Privação de uma vida própria
por Sarah LyraPatrick é um filme pautado no silêncio. Com uma trama permeada por dores que jamais poderiam ser elaboradas, a ausência de diálogos na maior parte da projeção alavanca a narrativa, que tem como aliados o trabalho dos atores na composição dos personagens, principalmente Hugo Fernandes, como o personagem-título, e a direção segura de Gonçalo Waddington. Ao iniciar a trama com uma cena que mostra o protagonista em um sofisticado tratamento para remoção de pelos no corpo, o diretor vai apresentando algumas particularidades do personagem que passam a ser ressignificadas quando a trajetória do jovem começa a ser elucidada para o espectador. O que parecia ser apenas um garoto vaidoso se transforma no sintoma de uma relação extremamente problemática com seu abusador.
Waddington é inteligente ao inserir esses símbolos ao longo de todo o filme. Em um dos momentos finais da produção, quando Patrick se mostra violento com um dos personagens que até então servia como ponto de apoio, a sensação é de choque, ainda que se tratasse de uma conduta esperada, principalmente por conta do que é mostrado no início da trama sobre sua relação com mulheres. Dessa forma, é como se Patrick recebesse uma chance de recomeço, mas no fundo soubesse que seus transtornos emocionais e psicológicos são profundos a ponto de não terem mais volta. Isso fica claro no momento em que um personagem pergunta ao protagonista seu nome, e ele responde “Patrick”, não Mário.
Essa ambiguidade presente nas relações entre personagens é reforçada pelo design de produção. Mesmo morando em um local aberto, extenso e cercado por natureza, Patrick se sente aprisionado. Note como as linhas parecem persegui-lo constantemente (inclusive nas roupas) nos diversos cenários que ocupa, e como as grades da prisão em Paris são semelhantes às da cozinha da casa de sua mãe em Portugal, como se a mudança de um local para o outro não fosse tão significativa, já que seu estado de espírito permanece o mesmo: o de um homem preso, que teve seu amadurecimento como indivíduo, sua relações pessoais e suas vontades próprias completamente roubadas ainda na infância.

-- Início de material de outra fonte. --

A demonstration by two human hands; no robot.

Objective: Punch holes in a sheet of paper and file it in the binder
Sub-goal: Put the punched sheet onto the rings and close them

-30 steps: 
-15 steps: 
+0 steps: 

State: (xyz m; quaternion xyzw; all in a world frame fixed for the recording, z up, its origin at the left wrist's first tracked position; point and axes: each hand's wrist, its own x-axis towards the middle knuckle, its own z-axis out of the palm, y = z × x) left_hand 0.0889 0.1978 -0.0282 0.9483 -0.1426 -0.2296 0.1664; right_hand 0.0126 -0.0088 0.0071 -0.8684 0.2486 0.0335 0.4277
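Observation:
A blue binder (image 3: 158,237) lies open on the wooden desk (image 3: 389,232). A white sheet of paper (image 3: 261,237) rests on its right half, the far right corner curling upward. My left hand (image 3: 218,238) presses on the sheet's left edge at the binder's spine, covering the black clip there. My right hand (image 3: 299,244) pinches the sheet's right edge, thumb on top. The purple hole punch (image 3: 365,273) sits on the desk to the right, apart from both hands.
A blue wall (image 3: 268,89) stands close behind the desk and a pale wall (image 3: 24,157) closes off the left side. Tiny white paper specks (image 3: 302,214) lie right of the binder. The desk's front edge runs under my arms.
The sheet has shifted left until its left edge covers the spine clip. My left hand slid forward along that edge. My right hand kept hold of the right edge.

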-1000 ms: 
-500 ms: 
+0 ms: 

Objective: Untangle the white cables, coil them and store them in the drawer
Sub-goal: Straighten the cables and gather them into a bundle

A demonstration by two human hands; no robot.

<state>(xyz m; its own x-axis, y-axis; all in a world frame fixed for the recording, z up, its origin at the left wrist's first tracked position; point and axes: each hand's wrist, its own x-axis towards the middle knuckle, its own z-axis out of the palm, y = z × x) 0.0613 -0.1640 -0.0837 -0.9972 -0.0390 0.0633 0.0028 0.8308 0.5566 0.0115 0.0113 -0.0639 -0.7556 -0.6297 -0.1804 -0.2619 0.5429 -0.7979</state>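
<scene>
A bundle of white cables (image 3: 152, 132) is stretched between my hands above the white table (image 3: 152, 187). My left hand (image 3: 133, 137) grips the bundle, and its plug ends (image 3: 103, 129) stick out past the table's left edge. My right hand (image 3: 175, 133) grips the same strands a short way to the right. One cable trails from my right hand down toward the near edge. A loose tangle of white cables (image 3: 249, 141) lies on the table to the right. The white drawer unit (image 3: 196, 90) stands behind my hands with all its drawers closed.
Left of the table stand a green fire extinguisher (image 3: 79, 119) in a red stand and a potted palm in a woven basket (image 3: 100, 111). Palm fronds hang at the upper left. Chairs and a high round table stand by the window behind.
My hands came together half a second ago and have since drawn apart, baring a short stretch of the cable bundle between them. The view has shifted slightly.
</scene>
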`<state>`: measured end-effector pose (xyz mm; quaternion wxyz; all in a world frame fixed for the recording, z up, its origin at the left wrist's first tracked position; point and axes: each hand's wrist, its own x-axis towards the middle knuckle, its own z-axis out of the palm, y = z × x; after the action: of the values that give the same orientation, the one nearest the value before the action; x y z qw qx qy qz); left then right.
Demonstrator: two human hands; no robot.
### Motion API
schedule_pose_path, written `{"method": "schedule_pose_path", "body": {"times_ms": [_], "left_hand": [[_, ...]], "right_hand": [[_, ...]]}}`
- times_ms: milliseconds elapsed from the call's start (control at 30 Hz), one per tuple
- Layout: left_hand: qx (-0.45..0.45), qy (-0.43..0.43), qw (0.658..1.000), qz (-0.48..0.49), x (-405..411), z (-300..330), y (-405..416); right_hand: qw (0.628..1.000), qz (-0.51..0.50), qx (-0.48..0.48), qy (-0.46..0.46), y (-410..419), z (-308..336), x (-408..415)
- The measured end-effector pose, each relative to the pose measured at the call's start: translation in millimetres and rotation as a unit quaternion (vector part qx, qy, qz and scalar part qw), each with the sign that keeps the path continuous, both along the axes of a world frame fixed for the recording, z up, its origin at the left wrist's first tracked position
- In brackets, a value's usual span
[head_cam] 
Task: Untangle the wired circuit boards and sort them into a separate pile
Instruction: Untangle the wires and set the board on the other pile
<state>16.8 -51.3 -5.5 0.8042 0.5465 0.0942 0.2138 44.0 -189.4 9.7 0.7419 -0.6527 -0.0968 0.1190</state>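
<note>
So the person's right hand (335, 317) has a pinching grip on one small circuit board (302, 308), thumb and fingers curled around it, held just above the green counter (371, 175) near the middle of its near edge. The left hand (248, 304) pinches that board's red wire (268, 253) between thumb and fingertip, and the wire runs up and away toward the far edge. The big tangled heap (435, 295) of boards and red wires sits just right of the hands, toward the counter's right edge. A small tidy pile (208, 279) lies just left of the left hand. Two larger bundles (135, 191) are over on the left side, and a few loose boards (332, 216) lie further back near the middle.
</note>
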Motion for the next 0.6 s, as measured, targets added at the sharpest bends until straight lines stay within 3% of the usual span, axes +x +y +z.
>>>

A maior prova do estrago causado em Patrick pode ser observada na relação com seu abusador, Mark, a quem o garoto praticamente implora um retorno. É comovente perceber como, na visão do protagonista, sua vida era mais satisfatória quando era o escravo sexual de um pedófilo. Igualmente perturbador é notar o sentimento de culpa que Patrick carrega por não ser mais um menino, e por isso sente a necessidade de se depilar constantemente. “Você não me acha mais bonito? Eu me depilei, não tenho pelos”, diz ele a Mark, esperando uma aprovação.
O sólido e bem comandado desenvolvimento da narrativa nos conduz a um ato final ainda mais devastador, embora essa ruptura se torne apressada em um filme que, até então, se mostrava paciente ao permitir o tempo necessário para os desdobramentos. O tão aguardado reencontro com Mark, por exemplo, não tem o peso sugerido anteriormente, não só pelo que acontece em seguida, mas porque não trabalha a ambiguidade de Patrick no momento mais decisivo da trama. Embora faça sentido que ele decida se vingar ao perceber como as ações de Mark destruíram toda uma família, principalmente sua mãe — que perde a capacidade de reconhecer o próprio filho —, o desfecho merecia mais atenção pela carga emotiva que demanda do protagonista. A lealdade ao seu abusador era intensa e problemática demais para ser quebrada tão rapidamente. Ainda assim, Patrick se encerra como um valioso (e silencioso) estudo de personagem sobre um homem que não tem muito a dizer, mas carrega dentro de si o peso de roubar e ter sido roubado tão intensamente.
Filme visto na 43ª edição da Mostra Internacional de Cinema em São Paulo, em outubro de 2019.